**EXERCISE DESCRIPTION:** Below is a listing. Quote from it, exactly, the lines from the one containing "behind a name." down to the one containing "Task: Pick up", both ends included, and nothing else.

**EXCERPTED DATA:**
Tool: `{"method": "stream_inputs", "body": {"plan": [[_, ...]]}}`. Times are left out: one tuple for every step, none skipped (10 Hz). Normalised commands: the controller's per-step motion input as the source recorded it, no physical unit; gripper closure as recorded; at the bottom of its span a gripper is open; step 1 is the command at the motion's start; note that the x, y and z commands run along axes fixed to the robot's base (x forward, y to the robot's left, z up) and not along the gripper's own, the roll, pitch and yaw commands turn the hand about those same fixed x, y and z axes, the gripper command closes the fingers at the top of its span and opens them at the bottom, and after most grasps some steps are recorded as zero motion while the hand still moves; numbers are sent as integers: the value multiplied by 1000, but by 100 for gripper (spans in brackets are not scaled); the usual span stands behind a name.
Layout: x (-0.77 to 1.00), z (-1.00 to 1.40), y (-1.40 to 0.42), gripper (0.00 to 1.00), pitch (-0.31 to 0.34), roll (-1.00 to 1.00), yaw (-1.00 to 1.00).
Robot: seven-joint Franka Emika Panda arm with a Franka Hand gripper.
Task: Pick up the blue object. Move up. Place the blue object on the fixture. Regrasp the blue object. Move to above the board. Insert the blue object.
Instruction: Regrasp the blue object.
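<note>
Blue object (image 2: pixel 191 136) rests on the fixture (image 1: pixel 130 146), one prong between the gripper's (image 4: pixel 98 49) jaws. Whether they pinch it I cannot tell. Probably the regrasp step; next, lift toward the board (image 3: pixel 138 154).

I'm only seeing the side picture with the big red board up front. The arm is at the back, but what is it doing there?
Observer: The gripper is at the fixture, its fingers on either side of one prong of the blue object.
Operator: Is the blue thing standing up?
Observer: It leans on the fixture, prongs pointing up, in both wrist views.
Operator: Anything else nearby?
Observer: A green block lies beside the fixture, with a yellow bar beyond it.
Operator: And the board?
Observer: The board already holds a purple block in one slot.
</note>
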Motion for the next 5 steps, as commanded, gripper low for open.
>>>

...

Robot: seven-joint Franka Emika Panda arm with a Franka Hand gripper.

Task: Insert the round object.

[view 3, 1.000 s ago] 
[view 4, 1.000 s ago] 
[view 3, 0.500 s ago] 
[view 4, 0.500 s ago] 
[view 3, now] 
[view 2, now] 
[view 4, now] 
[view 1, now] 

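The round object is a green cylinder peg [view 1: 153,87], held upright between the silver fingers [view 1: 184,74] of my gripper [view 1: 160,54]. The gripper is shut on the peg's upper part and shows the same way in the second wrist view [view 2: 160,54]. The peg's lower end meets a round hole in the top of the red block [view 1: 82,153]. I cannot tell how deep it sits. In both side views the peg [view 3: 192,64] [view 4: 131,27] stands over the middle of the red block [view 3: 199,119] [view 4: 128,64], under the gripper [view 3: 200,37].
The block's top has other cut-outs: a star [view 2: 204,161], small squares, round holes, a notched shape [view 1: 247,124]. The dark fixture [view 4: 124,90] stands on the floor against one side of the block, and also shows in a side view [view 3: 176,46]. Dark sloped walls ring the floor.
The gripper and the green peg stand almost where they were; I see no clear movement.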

**RESPONSE BOX:**
Tool: `{"method": "stream_inputs", "body": {"plan": [[_, ...]]}}`. Times are left out: one tuple for every step, none skipped (10 Hz). Normalised commands: the controller's per-step motion input as the source recorded it, no physical unit; gripper closure as recorded; at the bottom of its span a gripper is open; step 1 is the command at the motion's start; note that the x, y and z commands run along axes fixed to the robot's base (x forward, y to the robot's left, z up) and not along the gripper's own, the roll, pitch and yaw commands turn the hand about those same fixed x, y and z axes, the gripper command closes the fingers at the top of its span and opens them at the bottom, and after most grasps some steps are recorded as zero motion while the hand still moves; numbers are sent as integers: the value multiplied by 1000, but by 100 for gripper (spans in brackets are not scaled); the usual span stands behind a name.
Layout: x (-0.77 to 1.00), z (-1.00 to 1.40), y (-1.40 to 0.42), gripper (0.00 to 1.00), pitch (-0.31 to 0.34), roll (-1.00 to 1.00), yaw (-1.00 to 1.00).
Robot: seven-joint Franka Emika Panda arm with a Franka Hand gripper.
Task: Pick up the blue object. Move up. Place the blue object on the fixture. Regrasp the blue object. Move to above the board. Insert the blue object.

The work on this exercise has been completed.